Treatment-naïve patients with mRCC were randomly assigned to 1200 mg of atezolizumab (Tecentriq) and 15 mg/kg of bevacizumab (Avastin) every 3 weeks on days 1 and 22 of each 6-week cycle until disease progression.
Median investigator-assessed PFS by Response Evaluation Criteria in Solid Tumors (RECIST) was 7.8 months with sunitinib, 5.5 months with atezolizumab, and 11 months with atezolizumab and bevacizumab combined (HR, 0.88; P = .44). By immune-modified RECIST (imRECIST) criteria, median PFS was 9.9 months with sunitinib, 8.5 months with atezolizumab alone, and 17.3 months with atezolizumab and bevacizumab (HR, 0.78; P = .16).2
The most important lesson, McDermott said, came from the biomarker strategy used in IMmotion 150. The biomarker strategy for atezolizumab trials, he said, should include RNA sequencing, whole exome sequencing, and immunohistochemistry. The research team combined these assays into a biomarker model that incorporated mutational load, CD8 density, PD-L1 expression, histology, interferon-gamma signature, and RNA sequencing to identify patients who would be most likely to benefit.

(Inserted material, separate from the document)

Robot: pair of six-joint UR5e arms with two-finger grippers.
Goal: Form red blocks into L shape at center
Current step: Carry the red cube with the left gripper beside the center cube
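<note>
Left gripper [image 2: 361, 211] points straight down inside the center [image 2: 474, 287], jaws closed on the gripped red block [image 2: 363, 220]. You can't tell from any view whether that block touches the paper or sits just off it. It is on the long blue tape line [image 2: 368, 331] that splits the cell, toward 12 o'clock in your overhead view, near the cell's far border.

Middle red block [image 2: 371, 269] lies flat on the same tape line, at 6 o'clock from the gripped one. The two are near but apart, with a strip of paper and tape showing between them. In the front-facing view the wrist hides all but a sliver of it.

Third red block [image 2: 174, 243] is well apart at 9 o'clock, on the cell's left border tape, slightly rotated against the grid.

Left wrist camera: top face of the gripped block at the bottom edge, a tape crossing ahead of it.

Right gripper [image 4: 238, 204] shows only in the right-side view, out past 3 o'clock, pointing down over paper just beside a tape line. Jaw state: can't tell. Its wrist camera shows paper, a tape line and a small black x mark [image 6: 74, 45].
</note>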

“If we look at PD-L1 expression, for the first time it was shown that, for single agents and combinations, the more PD-L1 in the tumor microenvironment, the more likely you were to benefit from immune therapy,” he said. “Also, maybe not surprisingly, if you had a high T-effector signature by RNA sequencing, you were more likely to benefit from immune therapy.”
He added that patients with a high angiogenic signature in the tumor—suggesting high levels of VEGF signaling—had better outcomes with sunitinib. Like the CheckMate-214 results, that suggests that physicians can identify patients who should get VEGF first and others who should get immune therapy first.

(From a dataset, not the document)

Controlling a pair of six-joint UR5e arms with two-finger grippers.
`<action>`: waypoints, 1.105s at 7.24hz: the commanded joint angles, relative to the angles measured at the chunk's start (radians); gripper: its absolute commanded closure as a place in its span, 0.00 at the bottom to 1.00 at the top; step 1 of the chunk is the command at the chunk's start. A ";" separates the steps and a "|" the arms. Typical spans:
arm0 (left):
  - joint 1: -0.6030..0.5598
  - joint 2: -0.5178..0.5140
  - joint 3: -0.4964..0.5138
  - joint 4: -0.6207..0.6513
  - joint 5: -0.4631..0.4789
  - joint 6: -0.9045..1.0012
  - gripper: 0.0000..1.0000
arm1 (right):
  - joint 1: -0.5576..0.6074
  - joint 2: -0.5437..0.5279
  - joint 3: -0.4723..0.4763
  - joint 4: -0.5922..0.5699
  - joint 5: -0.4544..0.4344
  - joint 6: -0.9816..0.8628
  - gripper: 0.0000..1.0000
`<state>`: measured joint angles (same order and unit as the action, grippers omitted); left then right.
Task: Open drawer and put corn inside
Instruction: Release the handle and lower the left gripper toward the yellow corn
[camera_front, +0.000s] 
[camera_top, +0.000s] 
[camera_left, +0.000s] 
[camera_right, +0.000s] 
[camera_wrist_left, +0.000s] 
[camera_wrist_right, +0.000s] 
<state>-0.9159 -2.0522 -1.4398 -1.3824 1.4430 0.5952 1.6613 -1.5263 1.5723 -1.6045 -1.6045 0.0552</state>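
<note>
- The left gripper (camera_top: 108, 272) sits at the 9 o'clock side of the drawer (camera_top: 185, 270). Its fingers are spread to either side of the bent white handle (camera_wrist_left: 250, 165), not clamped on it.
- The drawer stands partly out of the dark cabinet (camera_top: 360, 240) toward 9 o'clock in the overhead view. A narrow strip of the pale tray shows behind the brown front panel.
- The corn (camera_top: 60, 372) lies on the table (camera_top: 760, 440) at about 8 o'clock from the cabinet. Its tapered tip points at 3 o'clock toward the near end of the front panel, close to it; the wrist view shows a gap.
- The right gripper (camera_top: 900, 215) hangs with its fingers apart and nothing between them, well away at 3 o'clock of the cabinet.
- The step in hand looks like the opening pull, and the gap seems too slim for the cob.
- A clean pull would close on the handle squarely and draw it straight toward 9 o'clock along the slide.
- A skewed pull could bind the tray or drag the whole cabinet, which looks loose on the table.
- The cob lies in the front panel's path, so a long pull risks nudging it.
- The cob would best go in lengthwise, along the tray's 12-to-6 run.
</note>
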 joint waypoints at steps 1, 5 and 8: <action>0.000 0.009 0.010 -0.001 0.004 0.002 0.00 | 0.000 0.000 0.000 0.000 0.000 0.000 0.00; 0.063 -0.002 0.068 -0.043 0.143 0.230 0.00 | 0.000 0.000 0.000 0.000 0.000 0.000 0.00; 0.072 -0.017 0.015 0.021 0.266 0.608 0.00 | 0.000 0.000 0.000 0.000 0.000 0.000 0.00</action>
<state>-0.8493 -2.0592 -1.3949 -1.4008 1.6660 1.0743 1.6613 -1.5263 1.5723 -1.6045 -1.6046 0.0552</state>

McDermott said that results from IMmotion 150 show that combining an RNA signature with a genetic mutation could further identify patients who would benefit from VEGF blockade. “If you put all this data together, you can imagine a world in which patients with an angiogenic signature get sunitinib,” he said. “Those with a T-effector signature who had myeloid-low expression—meaning low expression of genes associated with myeloid inflammation—[are] more likely to respond to atezo.”

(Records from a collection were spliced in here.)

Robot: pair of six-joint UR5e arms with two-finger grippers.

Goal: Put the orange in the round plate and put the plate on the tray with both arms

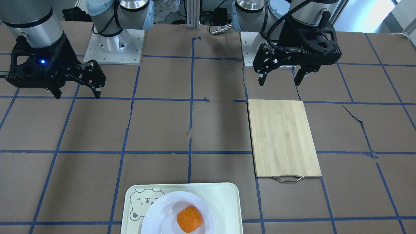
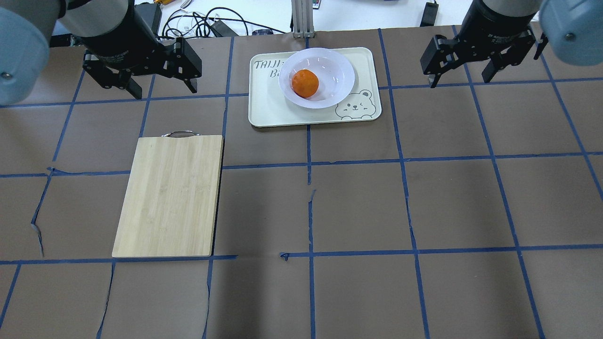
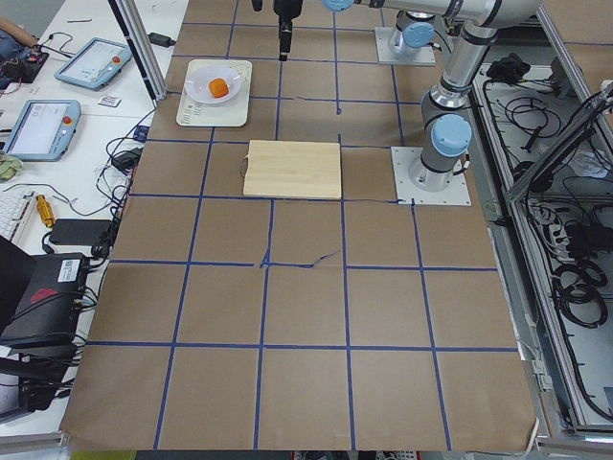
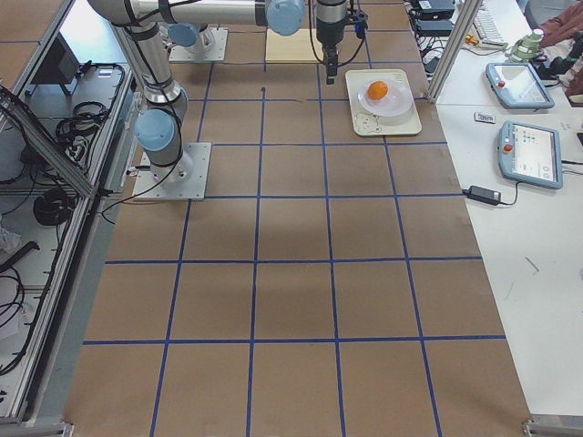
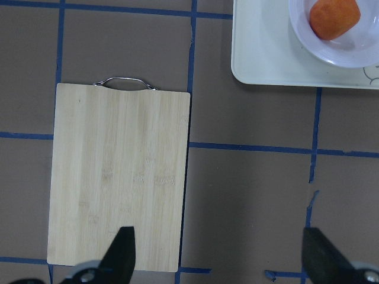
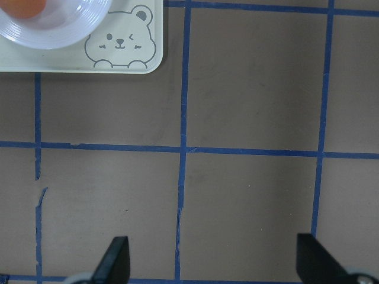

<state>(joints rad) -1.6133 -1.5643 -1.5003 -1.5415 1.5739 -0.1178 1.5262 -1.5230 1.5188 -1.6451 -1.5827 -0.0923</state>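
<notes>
The orange (image 2: 305, 83) lies in the well of the white round plate (image 2: 334, 70). The plate rests on the cream tray (image 2: 268, 108) with the bear face, at the table's far middle. In the front-facing view the orange (image 1: 189, 218), plate (image 1: 162, 211) and tray (image 1: 224, 201) sit at the bottom edge. My left gripper (image 2: 165, 90) hangs open and empty to the left of the tray, above the table. My right gripper (image 2: 458, 81) hangs open and empty to the tray's right. Both wrist views show spread fingertips (image 5: 121, 254) (image 6: 115, 260) with nothing between them.
A bamboo cutting board (image 2: 169, 193) with a metal handle lies on the left half of the table, below the left gripper. Brown paper with blue tape lines covers the table. Tablets and cables lie on the side bench (image 4: 524, 150) beyond the tray.
</notes>
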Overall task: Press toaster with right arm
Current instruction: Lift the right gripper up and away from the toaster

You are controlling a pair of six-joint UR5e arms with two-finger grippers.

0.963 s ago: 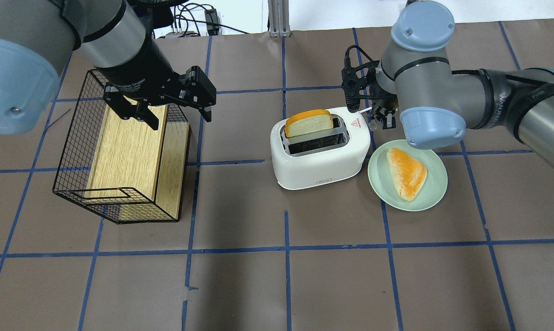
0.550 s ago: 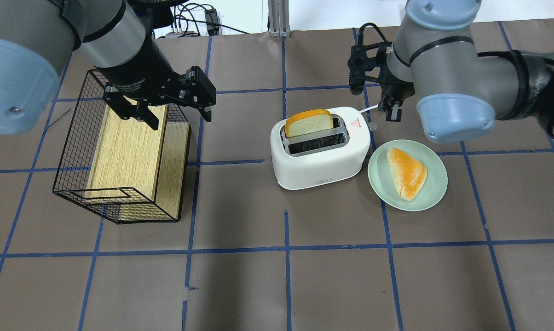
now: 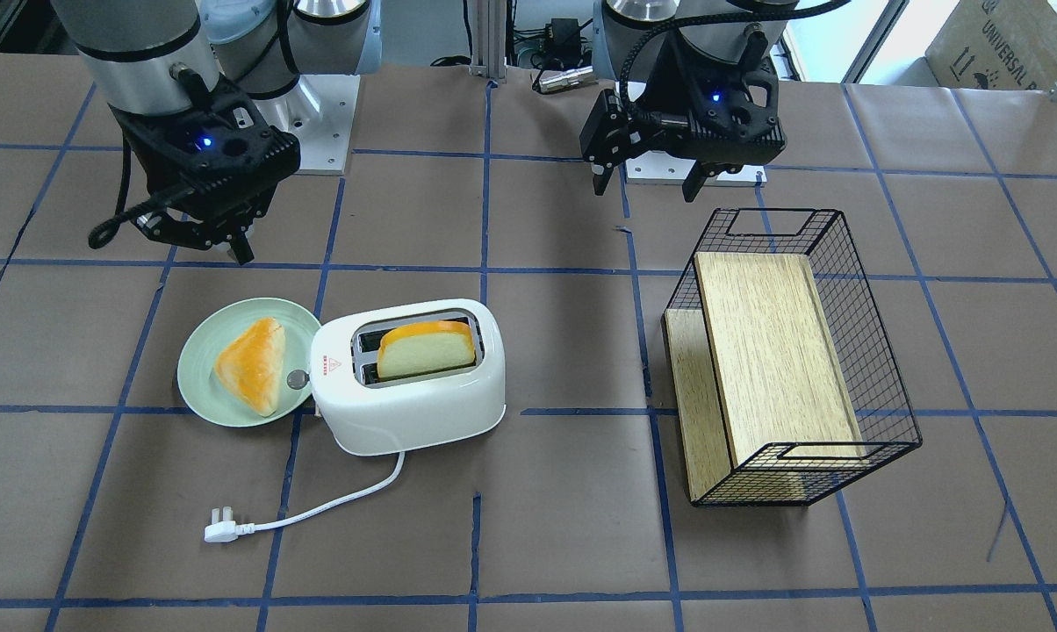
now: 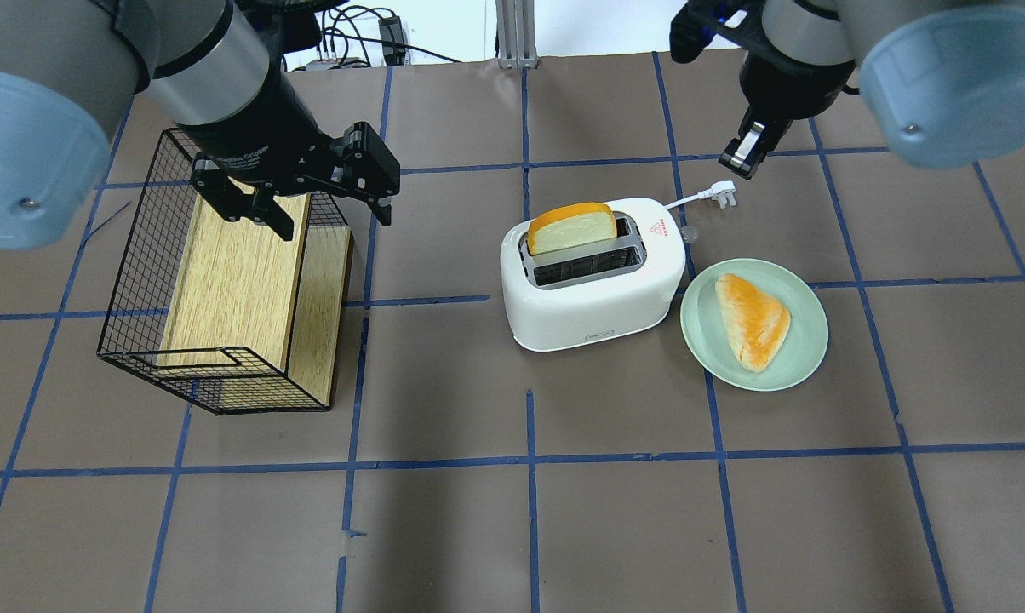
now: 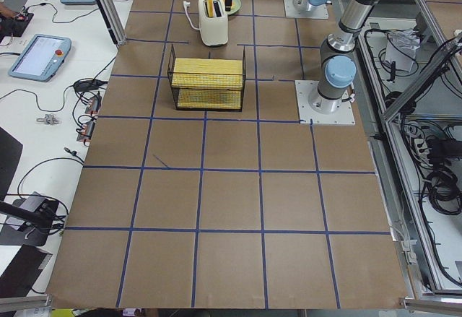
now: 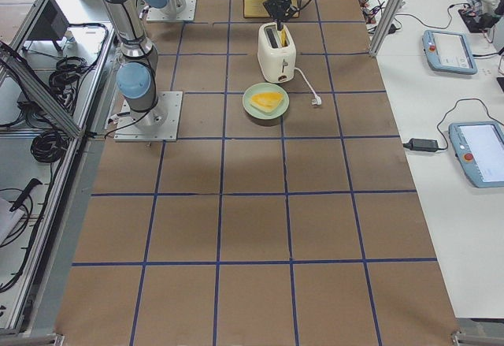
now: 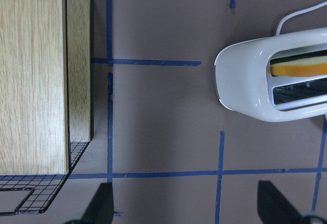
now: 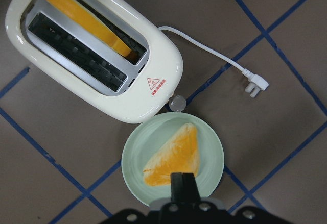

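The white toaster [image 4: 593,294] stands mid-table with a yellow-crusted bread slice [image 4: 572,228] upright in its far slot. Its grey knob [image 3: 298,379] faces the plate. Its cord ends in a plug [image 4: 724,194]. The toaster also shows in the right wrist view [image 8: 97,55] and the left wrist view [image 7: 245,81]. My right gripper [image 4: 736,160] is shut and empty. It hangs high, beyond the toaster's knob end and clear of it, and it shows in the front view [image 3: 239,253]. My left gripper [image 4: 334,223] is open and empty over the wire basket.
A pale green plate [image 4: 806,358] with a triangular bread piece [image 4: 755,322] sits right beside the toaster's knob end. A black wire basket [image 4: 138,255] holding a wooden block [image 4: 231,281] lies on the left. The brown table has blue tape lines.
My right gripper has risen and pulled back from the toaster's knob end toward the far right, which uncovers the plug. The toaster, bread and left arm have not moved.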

Adding bevacizumab to atezolizumab seemed to improve both response and PFS in T-effector high, myeloid-high patients, suggesting that for them, bevacizumab may be acting as immune therapy and possibly overcoming resistance, he said. McDermott said that bevacizumab might have implications in other tumor types in which myeloid immunosuppression plays a key role.